> **Task instructions**
Reproduce the material below line by line, beginning with its first line and ending with the line that contains "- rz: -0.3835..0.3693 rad"; leave out pictures.

> **Exercise data**
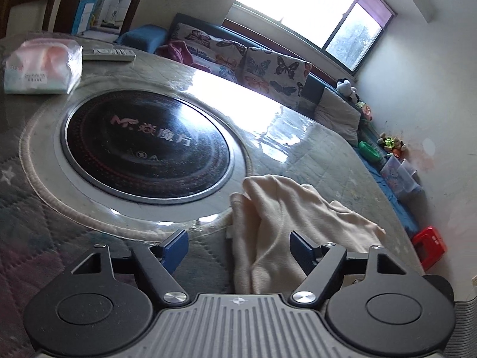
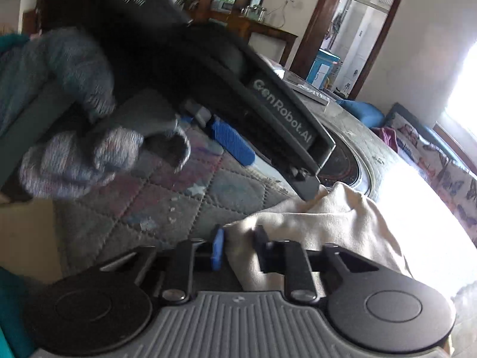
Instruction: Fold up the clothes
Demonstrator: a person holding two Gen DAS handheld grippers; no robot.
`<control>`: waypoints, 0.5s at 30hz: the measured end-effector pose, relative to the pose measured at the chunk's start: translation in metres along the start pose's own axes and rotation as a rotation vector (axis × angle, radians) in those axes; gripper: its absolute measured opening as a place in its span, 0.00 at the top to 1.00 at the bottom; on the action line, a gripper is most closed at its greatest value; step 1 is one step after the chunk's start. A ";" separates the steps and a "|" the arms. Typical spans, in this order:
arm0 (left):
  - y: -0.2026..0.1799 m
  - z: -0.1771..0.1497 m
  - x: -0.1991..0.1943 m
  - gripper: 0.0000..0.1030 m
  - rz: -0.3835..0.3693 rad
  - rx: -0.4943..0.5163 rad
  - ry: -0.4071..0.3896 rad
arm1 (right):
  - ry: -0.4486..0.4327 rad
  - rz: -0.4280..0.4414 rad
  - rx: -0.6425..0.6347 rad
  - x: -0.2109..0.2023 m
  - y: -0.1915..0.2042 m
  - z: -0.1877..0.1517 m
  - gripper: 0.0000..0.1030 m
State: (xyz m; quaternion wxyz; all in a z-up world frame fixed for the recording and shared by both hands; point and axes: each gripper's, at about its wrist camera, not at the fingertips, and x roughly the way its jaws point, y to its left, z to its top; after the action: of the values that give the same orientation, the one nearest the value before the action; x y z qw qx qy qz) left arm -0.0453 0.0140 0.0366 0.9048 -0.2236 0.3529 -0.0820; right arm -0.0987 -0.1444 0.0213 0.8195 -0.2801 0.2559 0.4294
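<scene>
Pinching a fold of the cream garment point(image 2: 334, 232), the right gripper point(image 2: 238, 247) has its fingers closed on the cloth; the left gripper point(image 1: 240, 246) stands wide, fabric between its fingers. Garment lies crumpled on the quilted worktop point(image 1: 74, 217), long axis running away from both grippers.

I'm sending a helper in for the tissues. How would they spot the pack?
Start at the round table with the black glass disc set in its middle. The tissue pack lies beyond that disc, beside a flat grey remote: soft, white-and-pink plastic wrapping.
</scene>
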 end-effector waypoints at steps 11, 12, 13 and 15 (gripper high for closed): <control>0.002 0.006 0.028 0.25 -0.127 -0.260 0.101 | -0.136 0.052 0.219 -0.055 -0.058 0.002 0.92; 0.003 0.006 0.030 0.25 -0.138 -0.280 0.107 | -0.141 0.058 0.221 -0.058 -0.060 0.001 0.92; 0.004 0.006 0.033 0.25 -0.148 -0.300 0.114 | -0.145 0.063 0.224 -0.061 -0.061 0.000 0.92; 0.006 0.005 0.037 0.27 -0.169 -0.340 0.126 | -0.144 0.082 0.212 -0.064 -0.063 -0.002 0.92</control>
State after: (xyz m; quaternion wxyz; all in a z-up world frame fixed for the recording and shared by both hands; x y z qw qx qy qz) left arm -0.0140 0.0095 0.0150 0.8199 -0.3965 0.3978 -0.1106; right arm -0.0775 -0.2114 0.0776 0.8425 -0.1499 0.2516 0.4522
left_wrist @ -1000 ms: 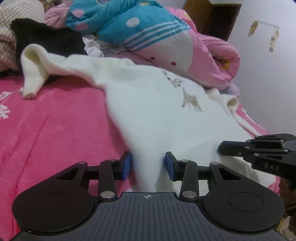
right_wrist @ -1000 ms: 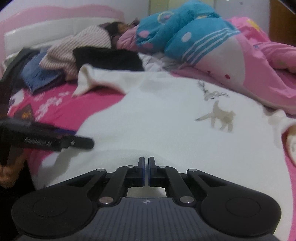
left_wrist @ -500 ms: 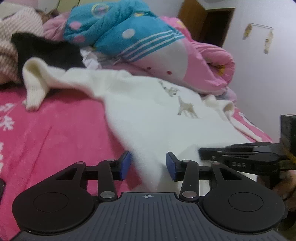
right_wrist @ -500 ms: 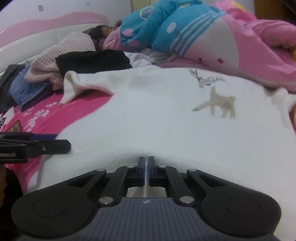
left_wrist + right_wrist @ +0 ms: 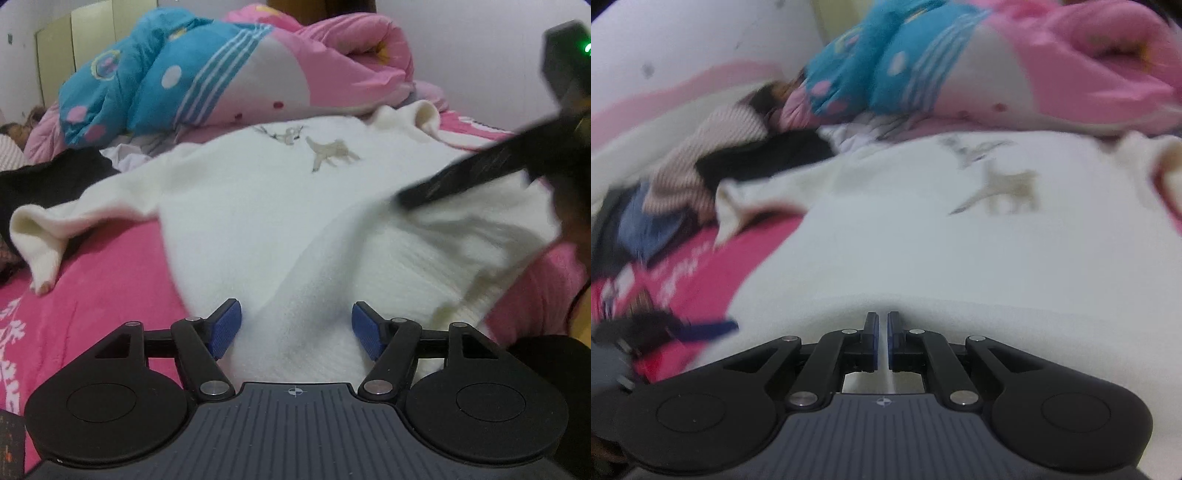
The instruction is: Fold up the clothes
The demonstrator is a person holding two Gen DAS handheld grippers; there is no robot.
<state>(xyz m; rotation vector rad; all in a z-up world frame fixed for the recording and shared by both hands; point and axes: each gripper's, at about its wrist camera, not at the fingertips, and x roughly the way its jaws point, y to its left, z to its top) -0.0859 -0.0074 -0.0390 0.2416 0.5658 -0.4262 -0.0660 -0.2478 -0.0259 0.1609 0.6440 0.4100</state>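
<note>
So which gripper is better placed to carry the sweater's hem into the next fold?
Right. The right gripper is shut on the white sweater, its hem pinched between the pads. The left gripper is opening, with its pads clear of the cloth lying between them.

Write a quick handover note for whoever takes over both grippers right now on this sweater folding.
Left gripper: jaws opening, the white sweater hem lies between the pads, no longer pinched.
Right gripper: shut on the sweater hem.
Sweater lies spread on the pink bedspread, deer print up, one sleeve stretched sideways, collar at the far end by the quilt.
Done: the near hem looks lifted and bunched; no finished fold is visible.
Left: fold sleeves in, fold the body, then the other clothes piled beyond.
</note>
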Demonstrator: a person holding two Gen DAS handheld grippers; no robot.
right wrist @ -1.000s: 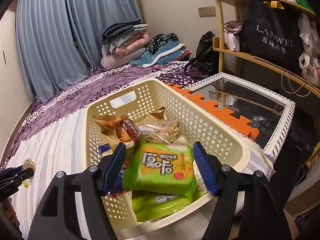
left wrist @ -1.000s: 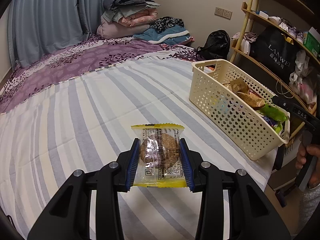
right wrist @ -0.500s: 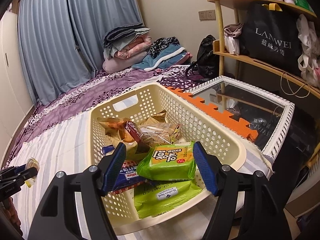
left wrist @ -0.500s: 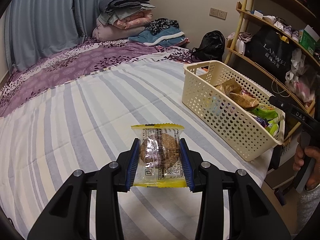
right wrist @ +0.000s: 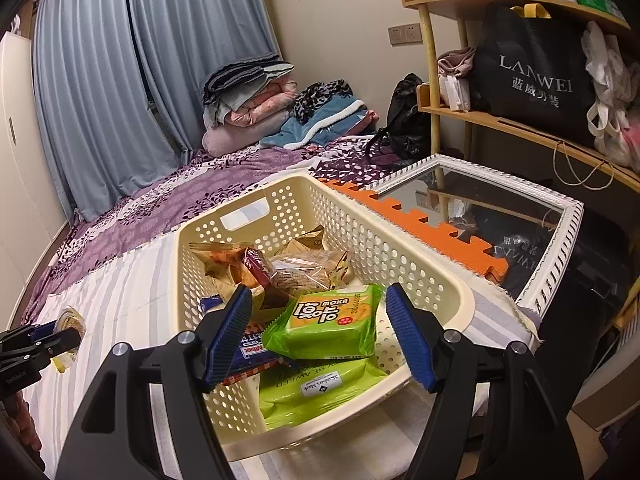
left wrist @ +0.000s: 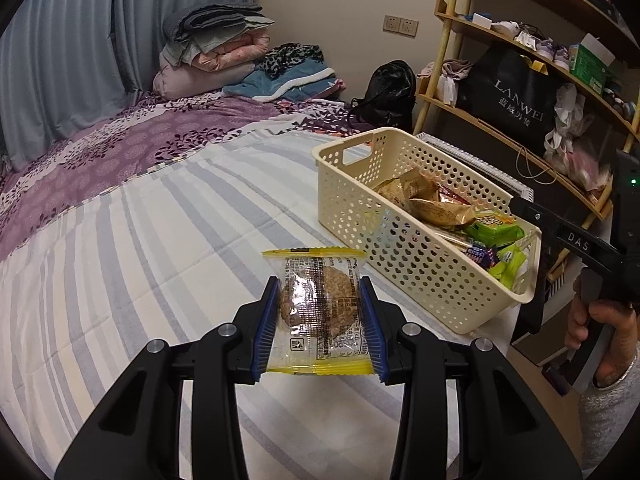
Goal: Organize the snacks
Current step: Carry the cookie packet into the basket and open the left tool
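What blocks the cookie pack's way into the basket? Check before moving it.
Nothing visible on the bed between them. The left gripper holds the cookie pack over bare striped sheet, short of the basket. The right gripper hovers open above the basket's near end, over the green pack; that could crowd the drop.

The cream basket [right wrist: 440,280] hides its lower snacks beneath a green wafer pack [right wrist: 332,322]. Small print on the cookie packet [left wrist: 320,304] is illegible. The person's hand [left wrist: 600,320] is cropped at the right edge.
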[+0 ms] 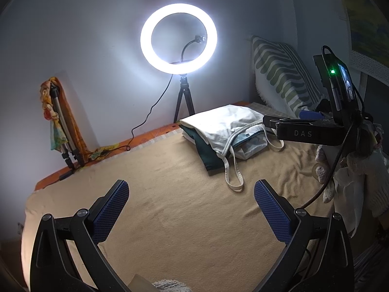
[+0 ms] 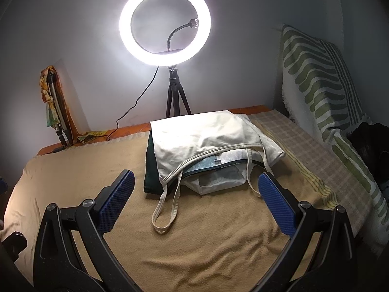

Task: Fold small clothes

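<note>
From the left wrist, the left gripper (image 1: 192, 192) hangs wide apart, holding nothing, over the tan blanket (image 1: 170, 219); the pile of clothes (image 1: 226, 131) sits right of centre, and the right gripper (image 1: 274, 124) appears beside it, its spread unreadable here. From the right wrist, the right gripper (image 2: 195, 189) gapes empty just before the pile, white top (image 2: 201, 136) uppermost, straps (image 2: 165, 209) trailing. Best pinch the hem, not a strap.

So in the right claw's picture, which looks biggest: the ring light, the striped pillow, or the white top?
1. White top
2. Striped pillow, close behind, unsure
3. Ring light, farthest from the camera
</note>
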The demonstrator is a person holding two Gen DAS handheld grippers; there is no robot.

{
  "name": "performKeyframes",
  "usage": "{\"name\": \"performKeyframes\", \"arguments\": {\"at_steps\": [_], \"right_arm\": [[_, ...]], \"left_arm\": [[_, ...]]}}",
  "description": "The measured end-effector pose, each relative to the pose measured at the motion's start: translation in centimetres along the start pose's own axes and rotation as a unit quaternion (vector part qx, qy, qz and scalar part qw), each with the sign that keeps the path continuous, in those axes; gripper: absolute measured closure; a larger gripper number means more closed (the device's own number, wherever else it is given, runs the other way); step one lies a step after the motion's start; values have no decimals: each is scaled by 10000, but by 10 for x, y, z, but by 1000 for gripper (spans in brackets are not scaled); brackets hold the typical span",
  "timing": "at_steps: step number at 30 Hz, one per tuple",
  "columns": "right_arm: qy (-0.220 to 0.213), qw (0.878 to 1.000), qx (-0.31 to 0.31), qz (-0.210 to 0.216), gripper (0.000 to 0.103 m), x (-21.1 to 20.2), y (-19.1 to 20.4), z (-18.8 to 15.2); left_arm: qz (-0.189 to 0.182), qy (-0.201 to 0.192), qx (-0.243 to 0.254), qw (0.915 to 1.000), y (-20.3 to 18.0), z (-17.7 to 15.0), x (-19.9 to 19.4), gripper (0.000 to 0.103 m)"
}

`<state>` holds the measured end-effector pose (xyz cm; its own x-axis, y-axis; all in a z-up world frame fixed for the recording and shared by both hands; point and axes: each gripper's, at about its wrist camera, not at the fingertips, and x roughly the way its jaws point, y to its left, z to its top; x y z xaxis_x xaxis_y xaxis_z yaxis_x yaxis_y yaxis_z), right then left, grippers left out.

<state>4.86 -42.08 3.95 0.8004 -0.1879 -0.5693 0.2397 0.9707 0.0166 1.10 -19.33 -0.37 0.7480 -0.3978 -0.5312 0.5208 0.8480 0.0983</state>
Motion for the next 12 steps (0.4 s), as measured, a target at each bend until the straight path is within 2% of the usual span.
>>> {"name": "performKeyframes", "arguments": {"at_steps": [12], "right_arm": [[61,10000,68,-9,0,0,0,-4]], "left_arm": [[84,-62,3,9999,5,-2,-1,1]]}}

> **Exercise solution**
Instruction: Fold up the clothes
Demonstrator: a person holding two Gen DAS handheld grippers; no robot.
`<control>`: waypoints, 0.5s at 30hz: the measured end-effector pose, relative to the pose measured at the chunk's start: translation in metres along the start pose's own axes and rotation as a rotation vector (axis × angle, radians) in those axes; gripper: its absolute measured opening as a place in its span, 0.00 at the top to 1.00 at the bottom; on the action line, a gripper is most closed at its greatest value; step 1 is one step after the chunk's start. A ";" separates the steps and a "|" the arms. Typical spans, in this order:
arm0 (left):
  - y: -0.2026..0.1799 m
  - z: -0.1771..0.1497 m
  - x: -0.1991..0.1943 m
  - gripper: 0.0000..0.1030 m
  - rz: -0.3835..0.3693 rad

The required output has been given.